IONA

Student Outcomes

Speech Communication Learning Outcomes

  1. To develop the public speaking and communication skills necessary to effectively present speeches, run meetings, lead discussions and build rapport.
  2. To develop critical thinking and problem-solving skills that enable students to understand the intricate link between audience, speaker, and occasion.
  3. To satisfactorily learn and enact the National Communication Associations' (NCA) eight public speaking competencies (see attached).
  4. To learn the major communication theories in public speaking, interpersonal communication, self communication, intercultural communication, and group communication. Students will be able to incorporate these theories into their own speaking styles.
  5. To understand the overwhelming importance of effective communication in all aspects of academic, professional, and everyday life.
  6. To develop skills in diverse communication contexts including small groups, computer-mediated communities (using Blackboard. Prezi, WIMBA, etc. . .), and professional communities.
  7. To understand that communication anxiety is a normal reaction to public speaking and speech communication and to learn techniques to minimize anxiety feelings and reactions.

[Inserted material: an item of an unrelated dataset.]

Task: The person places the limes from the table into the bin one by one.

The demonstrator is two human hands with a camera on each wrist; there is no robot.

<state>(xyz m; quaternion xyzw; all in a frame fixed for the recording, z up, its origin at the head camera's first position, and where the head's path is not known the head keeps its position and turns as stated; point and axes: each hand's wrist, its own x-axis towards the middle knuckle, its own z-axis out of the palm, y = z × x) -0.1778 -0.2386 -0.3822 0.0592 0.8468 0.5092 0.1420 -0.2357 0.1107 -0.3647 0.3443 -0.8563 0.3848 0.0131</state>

Speech Language Pathology and Audiology Outcomes

  1. To follow the American Speech Language Hearing Association's (ASHA) KASA requirements and prepare our students for future studies.
  2. To teach students the differences between morphology, syntax, phonology, semantics, and pragmatics.
  3. To teach students the distinctions between, normal, different, disordered communication.
  4. To allow students to learn and live the ASHA Code of Ethics.
  5. To introduce and require students to be professional, ethical, and empathetic in all clinical and professional encounters.
  6. To introduce students to the clinical experience with 25 hours of observation and under supervision in our on-campus clinic.
  7. To learn research methodology as it is applied to clinical and classroom work.
  8. To be introduced to the technological requirements of the profession.
  9. To learn the federal and state laws governing the profession.
  10. To demonstrate knowledge and competency in normal acquisition of language, phonetics, communication disorders, audiology, aural rehabilitation, clinic, and communication skills.
  11. To understand the importance of effective communication as an essential component to the therapeutic relationship.